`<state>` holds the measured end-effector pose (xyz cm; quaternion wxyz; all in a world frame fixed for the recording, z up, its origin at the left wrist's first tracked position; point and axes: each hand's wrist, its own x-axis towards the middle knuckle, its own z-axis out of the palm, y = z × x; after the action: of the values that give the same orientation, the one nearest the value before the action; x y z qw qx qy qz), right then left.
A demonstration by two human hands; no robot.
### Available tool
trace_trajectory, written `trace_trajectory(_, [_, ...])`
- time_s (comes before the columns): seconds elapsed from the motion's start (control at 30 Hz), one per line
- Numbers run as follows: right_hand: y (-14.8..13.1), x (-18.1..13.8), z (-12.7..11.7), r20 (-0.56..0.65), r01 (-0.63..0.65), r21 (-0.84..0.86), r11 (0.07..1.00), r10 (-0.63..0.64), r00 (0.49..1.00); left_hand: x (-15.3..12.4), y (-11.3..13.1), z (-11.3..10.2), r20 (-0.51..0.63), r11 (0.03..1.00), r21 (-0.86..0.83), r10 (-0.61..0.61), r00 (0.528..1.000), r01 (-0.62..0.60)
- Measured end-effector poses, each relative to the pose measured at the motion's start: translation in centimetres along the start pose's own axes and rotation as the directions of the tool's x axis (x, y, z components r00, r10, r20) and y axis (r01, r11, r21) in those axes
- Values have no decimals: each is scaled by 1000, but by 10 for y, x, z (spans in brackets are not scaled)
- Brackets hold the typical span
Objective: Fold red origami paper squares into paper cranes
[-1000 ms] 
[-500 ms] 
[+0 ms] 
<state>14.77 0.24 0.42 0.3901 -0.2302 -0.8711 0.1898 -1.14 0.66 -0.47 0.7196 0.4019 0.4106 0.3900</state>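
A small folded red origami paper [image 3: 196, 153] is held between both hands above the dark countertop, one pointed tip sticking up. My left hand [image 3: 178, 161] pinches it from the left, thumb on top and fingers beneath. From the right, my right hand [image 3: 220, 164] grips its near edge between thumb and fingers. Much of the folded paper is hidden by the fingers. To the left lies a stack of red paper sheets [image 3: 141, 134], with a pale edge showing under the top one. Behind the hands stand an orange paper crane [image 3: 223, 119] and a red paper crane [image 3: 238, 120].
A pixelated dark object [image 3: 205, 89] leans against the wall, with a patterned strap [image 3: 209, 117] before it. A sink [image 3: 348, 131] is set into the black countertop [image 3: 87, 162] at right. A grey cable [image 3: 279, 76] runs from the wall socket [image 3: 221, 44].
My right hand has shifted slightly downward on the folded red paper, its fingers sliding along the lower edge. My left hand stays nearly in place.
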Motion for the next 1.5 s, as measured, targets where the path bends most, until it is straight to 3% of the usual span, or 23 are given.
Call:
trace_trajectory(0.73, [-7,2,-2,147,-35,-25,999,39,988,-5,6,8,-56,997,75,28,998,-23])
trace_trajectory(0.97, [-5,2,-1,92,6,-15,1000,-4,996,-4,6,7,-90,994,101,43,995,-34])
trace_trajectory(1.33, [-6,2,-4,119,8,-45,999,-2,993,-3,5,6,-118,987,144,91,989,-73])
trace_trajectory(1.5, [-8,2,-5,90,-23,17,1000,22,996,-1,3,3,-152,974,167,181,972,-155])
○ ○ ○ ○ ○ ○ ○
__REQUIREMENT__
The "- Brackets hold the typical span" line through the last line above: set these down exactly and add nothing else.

__EXERCISE OUTPUT__
- Brackets hold the typical span
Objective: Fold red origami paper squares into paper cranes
[-1000 ms] 
[-500 ms] 
[+0 ms] 
<state>14.77 0.24 0.42 0.3901 -0.2302 -0.8711 0.1898 -1.14 0.66 -0.47 0.7196 0.4019 0.4106 0.3900</state>
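A small folded red origami paper [image 3: 196, 153] is held between both hands above the dark countertop, one pointed tip sticking up. My left hand [image 3: 178, 161] pinches it from the left, thumb on top and fingers beneath. From the right, my right hand [image 3: 220, 164] grips its near edge between thumb and fingers. Much of the folded paper is hidden by the fingers. To the left lies a stack of red paper sheets [image 3: 141, 134], with a pale edge showing under the top one. Behind the hands stand an orange paper crane [image 3: 223, 119] and a red paper crane [image 3: 238, 120].
A pixelated dark object [image 3: 205, 89] leans against the wall, with a patterned strap [image 3: 209, 117] before it. A sink [image 3: 348, 131] is set into the black countertop [image 3: 87, 162] at right. A grey cable [image 3: 279, 76] runs from the wall socket [image 3: 221, 44].
My right hand has shifted slightly downward on the folded red paper, its fingers sliding along the lower edge. My left hand stays nearly in place.
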Motion for the next 1.5 s, as measured, targets where the path bends most, until it is straight to 3% of the usual span, or 23 are given.
Call:
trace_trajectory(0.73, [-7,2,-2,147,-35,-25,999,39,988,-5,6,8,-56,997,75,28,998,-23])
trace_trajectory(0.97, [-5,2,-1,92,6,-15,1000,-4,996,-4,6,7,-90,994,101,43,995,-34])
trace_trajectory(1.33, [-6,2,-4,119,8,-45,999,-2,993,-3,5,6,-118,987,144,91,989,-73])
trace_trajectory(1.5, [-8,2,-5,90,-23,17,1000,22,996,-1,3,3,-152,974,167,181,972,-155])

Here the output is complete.